Le dialogue social reste important pour lui. Le ministre regrette que les syndicats aient quitté la dernière réunion du CPTE, le Comité permanent du travail et de l’emploi. Cependant il est “difficile de maintenir le dialogue social lorsqu’une des parties claque la porte.” Le ministre a clairement indiqué qu’il ne veut pas subir de pression et s’entendre dire “soit vous dites ce que nous voulons entendre, soit nous partons”. Ce n’est pas du dialogue social.
Interrogé par notre collègue de RTL, Georges Mischo a souligné que le monopole des syndicats dans la négociation des conventions collectives ne fait pas débat. Il souhaiterait toutefois discuter de plusieurs pistes. Mais cela n’a pas été possible avec les syndicats, car ils sont partis. Une piste pourrait, par exemple, être que les syndicats continuent de négocier les conventions collectives. Mais d’autres points pourraient en être retirés, qui seraient ensuite négociés entre le salarié et l’employeur. Le ministre n’a toutefois pas précisé de quels points il s’agirait.

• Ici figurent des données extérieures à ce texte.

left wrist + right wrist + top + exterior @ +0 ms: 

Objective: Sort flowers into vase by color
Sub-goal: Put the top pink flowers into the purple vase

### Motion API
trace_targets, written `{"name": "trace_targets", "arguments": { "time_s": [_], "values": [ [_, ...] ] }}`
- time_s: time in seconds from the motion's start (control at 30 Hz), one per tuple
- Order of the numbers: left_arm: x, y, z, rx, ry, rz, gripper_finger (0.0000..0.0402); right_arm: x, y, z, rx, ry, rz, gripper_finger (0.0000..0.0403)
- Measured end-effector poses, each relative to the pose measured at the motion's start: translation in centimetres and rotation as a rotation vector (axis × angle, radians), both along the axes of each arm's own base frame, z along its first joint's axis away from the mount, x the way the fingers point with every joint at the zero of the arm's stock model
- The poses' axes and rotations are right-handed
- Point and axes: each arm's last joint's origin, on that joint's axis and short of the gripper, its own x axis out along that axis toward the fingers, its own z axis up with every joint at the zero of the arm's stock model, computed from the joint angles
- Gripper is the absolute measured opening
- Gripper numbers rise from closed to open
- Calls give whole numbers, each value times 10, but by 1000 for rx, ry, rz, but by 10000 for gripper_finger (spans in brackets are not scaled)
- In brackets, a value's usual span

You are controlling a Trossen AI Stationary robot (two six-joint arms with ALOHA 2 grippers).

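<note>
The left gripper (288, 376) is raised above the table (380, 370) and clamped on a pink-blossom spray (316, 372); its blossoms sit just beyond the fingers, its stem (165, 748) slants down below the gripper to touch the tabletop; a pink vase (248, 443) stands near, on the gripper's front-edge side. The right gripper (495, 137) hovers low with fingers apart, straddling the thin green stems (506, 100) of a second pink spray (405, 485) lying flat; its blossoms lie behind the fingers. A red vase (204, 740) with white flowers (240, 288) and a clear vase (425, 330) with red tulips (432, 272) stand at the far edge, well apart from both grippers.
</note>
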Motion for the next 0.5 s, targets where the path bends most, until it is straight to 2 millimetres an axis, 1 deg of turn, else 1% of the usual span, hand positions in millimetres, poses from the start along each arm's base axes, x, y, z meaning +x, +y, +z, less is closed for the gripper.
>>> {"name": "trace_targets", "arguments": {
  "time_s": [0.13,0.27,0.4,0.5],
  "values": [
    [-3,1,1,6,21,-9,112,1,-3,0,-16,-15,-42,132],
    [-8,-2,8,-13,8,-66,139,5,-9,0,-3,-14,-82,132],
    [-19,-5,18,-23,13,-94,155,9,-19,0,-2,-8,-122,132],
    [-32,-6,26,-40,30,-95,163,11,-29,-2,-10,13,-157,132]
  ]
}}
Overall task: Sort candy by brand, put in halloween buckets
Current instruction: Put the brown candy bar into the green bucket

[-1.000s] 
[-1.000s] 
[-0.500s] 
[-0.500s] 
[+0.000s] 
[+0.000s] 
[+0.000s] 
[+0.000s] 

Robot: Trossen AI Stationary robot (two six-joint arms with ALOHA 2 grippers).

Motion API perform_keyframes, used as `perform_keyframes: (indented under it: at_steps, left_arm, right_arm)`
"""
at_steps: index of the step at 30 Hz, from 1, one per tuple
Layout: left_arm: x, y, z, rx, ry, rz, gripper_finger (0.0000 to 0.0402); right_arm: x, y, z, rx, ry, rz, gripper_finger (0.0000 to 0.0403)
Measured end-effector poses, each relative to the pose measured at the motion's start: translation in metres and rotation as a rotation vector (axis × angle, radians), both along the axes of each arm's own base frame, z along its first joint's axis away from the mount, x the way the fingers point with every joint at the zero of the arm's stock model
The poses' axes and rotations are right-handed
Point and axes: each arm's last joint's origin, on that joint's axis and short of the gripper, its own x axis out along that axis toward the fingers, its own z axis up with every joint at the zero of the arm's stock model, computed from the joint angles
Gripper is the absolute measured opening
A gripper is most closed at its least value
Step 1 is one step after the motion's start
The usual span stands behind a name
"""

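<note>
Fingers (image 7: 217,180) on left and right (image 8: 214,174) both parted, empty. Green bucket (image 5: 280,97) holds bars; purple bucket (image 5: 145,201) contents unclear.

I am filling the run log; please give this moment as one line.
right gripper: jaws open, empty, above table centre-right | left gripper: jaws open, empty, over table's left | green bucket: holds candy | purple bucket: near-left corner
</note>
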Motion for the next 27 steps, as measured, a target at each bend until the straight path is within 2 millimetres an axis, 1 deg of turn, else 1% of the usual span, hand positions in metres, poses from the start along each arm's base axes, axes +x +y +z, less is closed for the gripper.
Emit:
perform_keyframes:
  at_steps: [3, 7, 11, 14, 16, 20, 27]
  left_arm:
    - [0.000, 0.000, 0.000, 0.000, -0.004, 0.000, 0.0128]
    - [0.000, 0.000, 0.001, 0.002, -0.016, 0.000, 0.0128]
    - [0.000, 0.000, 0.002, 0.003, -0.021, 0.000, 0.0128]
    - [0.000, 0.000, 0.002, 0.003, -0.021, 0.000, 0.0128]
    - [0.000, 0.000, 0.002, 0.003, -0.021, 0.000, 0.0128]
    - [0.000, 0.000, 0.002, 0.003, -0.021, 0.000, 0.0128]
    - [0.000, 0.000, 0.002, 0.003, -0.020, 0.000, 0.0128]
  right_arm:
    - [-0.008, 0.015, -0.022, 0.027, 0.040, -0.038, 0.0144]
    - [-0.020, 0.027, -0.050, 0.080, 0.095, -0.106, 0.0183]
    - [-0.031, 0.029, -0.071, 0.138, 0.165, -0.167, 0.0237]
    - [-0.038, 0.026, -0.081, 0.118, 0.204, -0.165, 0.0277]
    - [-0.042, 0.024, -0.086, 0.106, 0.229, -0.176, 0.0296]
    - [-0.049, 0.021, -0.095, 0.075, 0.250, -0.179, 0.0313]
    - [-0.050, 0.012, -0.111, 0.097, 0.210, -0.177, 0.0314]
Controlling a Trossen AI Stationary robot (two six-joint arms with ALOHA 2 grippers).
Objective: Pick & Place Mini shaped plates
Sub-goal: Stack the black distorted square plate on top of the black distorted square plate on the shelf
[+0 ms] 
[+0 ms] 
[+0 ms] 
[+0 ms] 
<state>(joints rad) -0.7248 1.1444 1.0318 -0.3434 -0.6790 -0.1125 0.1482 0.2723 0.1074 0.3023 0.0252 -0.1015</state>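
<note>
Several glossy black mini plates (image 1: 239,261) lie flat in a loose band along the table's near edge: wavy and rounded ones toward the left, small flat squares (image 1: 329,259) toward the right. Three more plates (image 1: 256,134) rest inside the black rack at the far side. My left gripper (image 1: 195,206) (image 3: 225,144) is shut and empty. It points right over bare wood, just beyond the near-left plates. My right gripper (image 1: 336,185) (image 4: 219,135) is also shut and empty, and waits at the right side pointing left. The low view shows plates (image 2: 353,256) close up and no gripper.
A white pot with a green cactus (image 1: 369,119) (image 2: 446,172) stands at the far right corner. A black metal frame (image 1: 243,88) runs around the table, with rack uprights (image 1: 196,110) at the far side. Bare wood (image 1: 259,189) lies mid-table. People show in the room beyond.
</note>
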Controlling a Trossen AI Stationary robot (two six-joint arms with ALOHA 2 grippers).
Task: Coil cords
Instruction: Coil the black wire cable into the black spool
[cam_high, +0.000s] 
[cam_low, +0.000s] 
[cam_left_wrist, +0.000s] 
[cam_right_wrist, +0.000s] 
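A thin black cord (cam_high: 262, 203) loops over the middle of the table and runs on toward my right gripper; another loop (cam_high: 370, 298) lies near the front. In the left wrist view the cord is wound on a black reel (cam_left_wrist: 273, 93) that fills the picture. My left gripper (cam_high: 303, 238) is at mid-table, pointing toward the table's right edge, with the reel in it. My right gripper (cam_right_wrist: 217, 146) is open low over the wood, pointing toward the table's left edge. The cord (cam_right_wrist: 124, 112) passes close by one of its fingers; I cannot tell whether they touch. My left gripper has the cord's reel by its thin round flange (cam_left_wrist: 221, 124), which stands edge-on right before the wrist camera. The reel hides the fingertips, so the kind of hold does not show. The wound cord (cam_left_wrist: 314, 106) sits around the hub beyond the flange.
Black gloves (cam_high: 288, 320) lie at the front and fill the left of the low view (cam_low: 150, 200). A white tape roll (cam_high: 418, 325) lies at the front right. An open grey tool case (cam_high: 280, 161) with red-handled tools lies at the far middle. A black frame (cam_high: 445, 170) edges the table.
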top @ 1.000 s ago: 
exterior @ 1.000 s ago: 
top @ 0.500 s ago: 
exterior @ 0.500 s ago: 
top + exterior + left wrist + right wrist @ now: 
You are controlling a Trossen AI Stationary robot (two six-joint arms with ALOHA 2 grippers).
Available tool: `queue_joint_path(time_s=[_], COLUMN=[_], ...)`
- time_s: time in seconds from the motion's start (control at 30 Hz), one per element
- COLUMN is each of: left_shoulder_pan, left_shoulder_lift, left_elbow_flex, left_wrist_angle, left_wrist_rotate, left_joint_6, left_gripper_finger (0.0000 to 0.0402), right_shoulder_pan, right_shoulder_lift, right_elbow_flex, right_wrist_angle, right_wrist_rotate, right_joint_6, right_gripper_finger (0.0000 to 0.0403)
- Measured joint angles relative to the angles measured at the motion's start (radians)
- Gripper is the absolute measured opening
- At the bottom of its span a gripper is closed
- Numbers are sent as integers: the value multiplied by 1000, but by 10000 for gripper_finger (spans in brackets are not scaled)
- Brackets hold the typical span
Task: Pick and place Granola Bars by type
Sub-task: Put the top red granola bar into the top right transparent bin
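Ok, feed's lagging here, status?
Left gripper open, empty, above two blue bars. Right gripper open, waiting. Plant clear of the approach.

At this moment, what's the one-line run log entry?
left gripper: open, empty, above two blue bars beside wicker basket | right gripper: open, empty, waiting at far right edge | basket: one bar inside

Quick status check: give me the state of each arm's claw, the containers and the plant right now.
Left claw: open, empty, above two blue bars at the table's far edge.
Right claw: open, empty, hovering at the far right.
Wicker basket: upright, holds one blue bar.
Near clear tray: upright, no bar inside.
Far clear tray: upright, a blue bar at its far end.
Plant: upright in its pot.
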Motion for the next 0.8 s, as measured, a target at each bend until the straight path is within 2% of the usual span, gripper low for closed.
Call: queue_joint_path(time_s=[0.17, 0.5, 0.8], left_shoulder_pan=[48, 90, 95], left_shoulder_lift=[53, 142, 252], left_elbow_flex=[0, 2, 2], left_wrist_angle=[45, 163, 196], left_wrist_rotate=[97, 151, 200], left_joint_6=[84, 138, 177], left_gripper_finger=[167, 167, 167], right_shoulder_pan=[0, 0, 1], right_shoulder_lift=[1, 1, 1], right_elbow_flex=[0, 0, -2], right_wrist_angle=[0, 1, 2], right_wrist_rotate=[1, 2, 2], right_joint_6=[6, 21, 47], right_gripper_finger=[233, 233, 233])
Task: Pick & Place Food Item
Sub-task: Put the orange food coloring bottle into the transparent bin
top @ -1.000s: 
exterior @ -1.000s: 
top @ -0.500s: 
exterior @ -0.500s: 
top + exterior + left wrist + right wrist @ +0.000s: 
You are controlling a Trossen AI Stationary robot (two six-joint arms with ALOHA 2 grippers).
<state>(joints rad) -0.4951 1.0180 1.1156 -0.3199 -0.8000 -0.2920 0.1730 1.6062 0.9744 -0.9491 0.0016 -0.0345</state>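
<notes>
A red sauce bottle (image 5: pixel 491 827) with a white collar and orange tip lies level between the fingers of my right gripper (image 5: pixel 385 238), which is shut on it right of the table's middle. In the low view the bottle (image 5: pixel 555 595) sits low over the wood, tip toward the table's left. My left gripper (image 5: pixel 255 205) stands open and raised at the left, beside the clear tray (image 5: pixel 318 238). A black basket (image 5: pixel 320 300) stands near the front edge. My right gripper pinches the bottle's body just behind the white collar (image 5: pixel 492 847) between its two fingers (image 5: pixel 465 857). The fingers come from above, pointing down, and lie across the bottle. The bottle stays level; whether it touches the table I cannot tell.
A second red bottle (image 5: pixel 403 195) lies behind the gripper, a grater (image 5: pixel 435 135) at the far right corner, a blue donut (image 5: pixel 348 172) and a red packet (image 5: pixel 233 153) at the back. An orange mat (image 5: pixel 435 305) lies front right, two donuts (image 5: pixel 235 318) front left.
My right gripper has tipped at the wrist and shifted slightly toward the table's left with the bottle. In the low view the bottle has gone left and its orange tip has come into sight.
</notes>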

“56 % des délégués du personnel ne sont pas affiliés à l’un des syndicats nationaux et il existe également des entreprises où tous les délégués du personnel sont neutres.” C’est une réalité dont les syndicats doivent tenir compte. Le CPTE “n’est pas non plus une instance de décision paritaire”, mais un cadre dans lequel se déroulent des discussions communes. “Je ne suis pas le porte-parole des syndicats, ni du patronat. Mais je suis membre du gouvernement grand-ducal et je veux appliquer l’accord de coalition”, a dit Georges Mischo
Le ministre du Travail a invité les syndicats à une nouvelle réunion par courrier et par mail, mais il n’a pas encore obtenu de réponse à cette date. L’OGBL et le LCGB ont annoncé une première action pour le 3 décembre.